A review of Judith Schalansky's Atlas of Remote Islands


Nauru isn't covered by Judith Schalansky in her Atlas of Remote Islands – just published in English by Penguin – but the found narratives woven into the histories of the fifty other islands profiled, will strike a chord with those familiar with the Pacific island’s tragic story. In her introduction Schalansky, a typographer by trade, explains she harboured a long endured fascination with maps and the exoticism that they hold within their careful cartographic coding, stemming she reasons, from the isolation of her childhood growing up behind the wall in East Berlin. Schalansky’s still-maintained preoccupation with the romantic notions of islands, which she raptures about, is strange given the stories of paradise lost, betrayal and criminality that she unearths in the histories of many of the fifty inhabited and remote islands subsequently profiled.

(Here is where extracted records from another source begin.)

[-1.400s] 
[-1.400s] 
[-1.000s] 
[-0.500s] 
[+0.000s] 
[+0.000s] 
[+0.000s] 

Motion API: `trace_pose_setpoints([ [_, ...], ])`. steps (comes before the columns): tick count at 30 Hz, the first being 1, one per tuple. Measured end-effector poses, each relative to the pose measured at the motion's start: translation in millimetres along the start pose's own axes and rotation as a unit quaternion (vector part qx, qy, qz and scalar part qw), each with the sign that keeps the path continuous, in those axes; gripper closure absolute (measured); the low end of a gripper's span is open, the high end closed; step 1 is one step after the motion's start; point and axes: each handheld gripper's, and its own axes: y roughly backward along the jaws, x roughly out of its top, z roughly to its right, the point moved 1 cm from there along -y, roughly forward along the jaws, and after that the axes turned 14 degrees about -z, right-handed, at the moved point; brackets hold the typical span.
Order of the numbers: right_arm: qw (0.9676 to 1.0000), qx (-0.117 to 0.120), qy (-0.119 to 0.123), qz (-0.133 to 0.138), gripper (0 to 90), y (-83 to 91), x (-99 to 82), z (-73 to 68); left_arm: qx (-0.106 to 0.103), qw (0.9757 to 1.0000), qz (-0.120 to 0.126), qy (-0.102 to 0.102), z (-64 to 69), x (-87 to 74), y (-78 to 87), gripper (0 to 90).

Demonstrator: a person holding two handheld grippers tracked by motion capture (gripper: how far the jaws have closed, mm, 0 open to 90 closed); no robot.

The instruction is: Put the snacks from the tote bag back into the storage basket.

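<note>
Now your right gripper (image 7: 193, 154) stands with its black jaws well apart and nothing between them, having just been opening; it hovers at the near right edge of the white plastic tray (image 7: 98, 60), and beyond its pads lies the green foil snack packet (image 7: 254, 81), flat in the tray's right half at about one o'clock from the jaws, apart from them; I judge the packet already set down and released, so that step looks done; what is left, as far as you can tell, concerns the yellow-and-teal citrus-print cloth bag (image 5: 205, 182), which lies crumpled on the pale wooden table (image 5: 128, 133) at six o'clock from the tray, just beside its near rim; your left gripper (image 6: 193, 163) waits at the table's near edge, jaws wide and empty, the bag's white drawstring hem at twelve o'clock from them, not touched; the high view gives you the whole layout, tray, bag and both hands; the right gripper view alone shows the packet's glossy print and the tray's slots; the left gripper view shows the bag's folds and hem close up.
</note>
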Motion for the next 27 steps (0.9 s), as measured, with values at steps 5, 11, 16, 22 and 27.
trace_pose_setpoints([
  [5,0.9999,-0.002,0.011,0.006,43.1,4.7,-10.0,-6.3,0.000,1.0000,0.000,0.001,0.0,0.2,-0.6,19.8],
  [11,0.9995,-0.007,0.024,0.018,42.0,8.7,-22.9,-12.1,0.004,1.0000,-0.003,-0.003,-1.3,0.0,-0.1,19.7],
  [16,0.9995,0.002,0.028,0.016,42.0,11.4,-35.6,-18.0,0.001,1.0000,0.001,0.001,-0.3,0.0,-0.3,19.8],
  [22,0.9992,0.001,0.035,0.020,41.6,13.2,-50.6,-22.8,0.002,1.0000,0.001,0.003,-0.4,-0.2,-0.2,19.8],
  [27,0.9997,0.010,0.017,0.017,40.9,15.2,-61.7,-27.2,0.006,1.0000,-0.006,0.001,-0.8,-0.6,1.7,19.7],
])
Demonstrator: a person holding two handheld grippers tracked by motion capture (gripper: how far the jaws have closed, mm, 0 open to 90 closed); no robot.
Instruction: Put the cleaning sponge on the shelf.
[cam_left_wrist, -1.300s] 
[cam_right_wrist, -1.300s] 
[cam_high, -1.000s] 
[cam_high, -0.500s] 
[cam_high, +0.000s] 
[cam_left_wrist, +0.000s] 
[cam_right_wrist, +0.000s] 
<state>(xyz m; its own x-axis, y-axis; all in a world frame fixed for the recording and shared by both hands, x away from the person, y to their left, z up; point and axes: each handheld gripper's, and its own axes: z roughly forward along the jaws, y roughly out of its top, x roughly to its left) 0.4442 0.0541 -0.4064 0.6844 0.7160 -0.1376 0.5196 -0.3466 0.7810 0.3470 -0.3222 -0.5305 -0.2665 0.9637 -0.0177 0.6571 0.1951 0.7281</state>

Each island is given a double page spread, with a carefully illustrative map on one side, faced with a short anecdotal history on the other, researched by the author through rare books. Also included for each is a timeline and a figure charting the diminutive population size of these communities. The reader hears stories of rotting whale carcasses subsuming the uninhabited Antarctic island of Deception; the tinpot despotism of the lighthouse keeper of Clipperton Atoll in the Pacific Ocean; the death of marooned sailor Harry Eld at the beaks of a thousand birds on Australia’s Macquarie Island; the much media-covered abuse rife among the 48 residents of Pacific Pitcairn; and the historic high child fatality rate among the Hebridean people of St Kilda. The histories that Schalansky recounts are not verifiable fact, but they offer a narrative in which – for all the geographic symbolism of the maps therein – humans play the central role. The reader cannot help but be left with a pessimistic take on our condition. That as a species, we are prone to the kind of horror that Joseph Conrad subjected Charles Marlow to as the protagonist in Heart of Darkness, one that, given isolation from distraction, people’s propensity to instigate an unnerving terror on each other, comes to a frightening fore.